◆ **Problem description**: Whenever a line in the records below contains "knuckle", pick it out.

○ ○ ○

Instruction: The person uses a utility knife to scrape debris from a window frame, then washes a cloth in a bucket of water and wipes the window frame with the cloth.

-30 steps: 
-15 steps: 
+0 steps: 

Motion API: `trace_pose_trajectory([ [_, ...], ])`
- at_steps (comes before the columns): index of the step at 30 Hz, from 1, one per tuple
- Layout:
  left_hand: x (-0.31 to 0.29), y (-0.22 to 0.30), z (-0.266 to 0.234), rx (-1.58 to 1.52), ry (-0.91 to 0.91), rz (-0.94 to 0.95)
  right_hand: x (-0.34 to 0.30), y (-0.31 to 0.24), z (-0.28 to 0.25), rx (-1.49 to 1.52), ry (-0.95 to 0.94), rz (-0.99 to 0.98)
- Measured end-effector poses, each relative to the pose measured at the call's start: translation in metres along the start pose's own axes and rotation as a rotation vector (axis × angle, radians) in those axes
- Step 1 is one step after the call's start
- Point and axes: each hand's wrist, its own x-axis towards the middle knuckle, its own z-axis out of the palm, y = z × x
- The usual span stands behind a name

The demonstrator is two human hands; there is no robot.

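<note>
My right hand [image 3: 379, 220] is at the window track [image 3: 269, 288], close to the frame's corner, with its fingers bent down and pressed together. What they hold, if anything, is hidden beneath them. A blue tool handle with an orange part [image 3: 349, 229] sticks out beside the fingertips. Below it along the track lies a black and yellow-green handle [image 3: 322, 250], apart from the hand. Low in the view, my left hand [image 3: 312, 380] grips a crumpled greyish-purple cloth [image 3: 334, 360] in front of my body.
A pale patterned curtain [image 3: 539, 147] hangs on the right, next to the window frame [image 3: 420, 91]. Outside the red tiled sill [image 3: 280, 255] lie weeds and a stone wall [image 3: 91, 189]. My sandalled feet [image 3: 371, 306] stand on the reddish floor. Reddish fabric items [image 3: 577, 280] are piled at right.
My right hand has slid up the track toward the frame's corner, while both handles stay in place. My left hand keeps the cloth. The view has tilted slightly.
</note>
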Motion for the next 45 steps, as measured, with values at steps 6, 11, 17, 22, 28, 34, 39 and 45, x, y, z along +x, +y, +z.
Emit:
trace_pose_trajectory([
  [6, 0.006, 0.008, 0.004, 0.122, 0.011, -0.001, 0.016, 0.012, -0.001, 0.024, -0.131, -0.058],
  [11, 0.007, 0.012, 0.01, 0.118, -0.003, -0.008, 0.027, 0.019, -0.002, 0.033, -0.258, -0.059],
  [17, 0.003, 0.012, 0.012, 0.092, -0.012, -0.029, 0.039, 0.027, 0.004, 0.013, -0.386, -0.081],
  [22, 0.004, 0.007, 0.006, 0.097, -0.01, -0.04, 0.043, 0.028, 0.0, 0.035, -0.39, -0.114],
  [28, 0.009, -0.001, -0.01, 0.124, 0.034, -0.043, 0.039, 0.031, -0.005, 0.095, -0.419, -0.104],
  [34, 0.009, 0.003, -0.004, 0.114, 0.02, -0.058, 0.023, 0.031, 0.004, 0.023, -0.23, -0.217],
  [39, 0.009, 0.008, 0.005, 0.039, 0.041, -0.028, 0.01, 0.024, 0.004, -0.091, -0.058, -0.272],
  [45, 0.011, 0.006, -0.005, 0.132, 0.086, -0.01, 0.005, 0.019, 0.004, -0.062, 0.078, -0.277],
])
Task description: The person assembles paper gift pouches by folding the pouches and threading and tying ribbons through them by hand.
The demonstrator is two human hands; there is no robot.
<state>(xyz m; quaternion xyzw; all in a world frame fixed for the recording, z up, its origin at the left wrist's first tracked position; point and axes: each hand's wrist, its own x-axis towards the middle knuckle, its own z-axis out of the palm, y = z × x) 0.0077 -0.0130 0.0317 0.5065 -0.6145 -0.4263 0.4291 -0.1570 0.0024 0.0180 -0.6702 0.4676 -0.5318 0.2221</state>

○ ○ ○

◆ **Solution to this task**:
- Point and axes: each hand's wrist, its own x-axis towards the middle knuckle, its own z-axis out of the palm, y = z × x
<state>(xyz m; quaternion xyzw; all in a world frame fixed for the recording, z up, its origin at the left wrist's first tracked position; point and axes: each hand's wrist, its own x-axis towards the middle knuckle, its own z-axis out of the palm, y = z × x) 0.0077 -0.0130 0.0317 0.5065 -0.6145 -0.4263 0.4291 -0.1570 0.0024 0.0180 -0.6702 0.4676 -0.5318 0.2221</state>

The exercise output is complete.